- _Instructions for the task_:
Each line below should be set down again unchanged.
─── Source data
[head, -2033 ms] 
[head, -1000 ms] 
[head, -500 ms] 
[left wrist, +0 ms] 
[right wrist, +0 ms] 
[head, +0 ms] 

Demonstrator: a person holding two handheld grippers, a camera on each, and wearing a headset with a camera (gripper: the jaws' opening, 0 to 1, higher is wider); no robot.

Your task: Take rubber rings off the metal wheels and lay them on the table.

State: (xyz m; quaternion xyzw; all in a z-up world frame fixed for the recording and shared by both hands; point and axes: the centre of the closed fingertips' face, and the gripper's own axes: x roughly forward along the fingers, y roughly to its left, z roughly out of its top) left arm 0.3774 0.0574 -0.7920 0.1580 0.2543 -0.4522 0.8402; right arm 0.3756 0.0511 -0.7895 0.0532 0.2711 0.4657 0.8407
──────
- _Written answer_:
[head, -2033 ms] 
[head, -1000 ms] 
[head, -500 ms] 
[left wrist, +0 ms] 
[right wrist, +0 ms] 
[head, +0 ms] 

Demonstrator: a person holding two handheld grippers, a camera on each, and wearing a headset with a camera (gripper: the jaws' opening, 0 to 1, higher is wider); no robot.

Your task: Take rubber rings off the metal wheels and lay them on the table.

State: (xyz m; quaternion xyzw; all in a z-up world frame fixed for the recording and shared by both hands; point and axes: the centre of the closed fingertips' face, and the gripper's own axes: x roughly forward along the fingers, y roughly to its left, z roughly out of its top) left arm 0.3774 0.0574 -0.7920 0.1580 0.2543 -0.4522 0.8402; right arm 0.3756 0.0511 -0.7895 0.0532 0.2711 0.4657 0.8407

The answer is complete.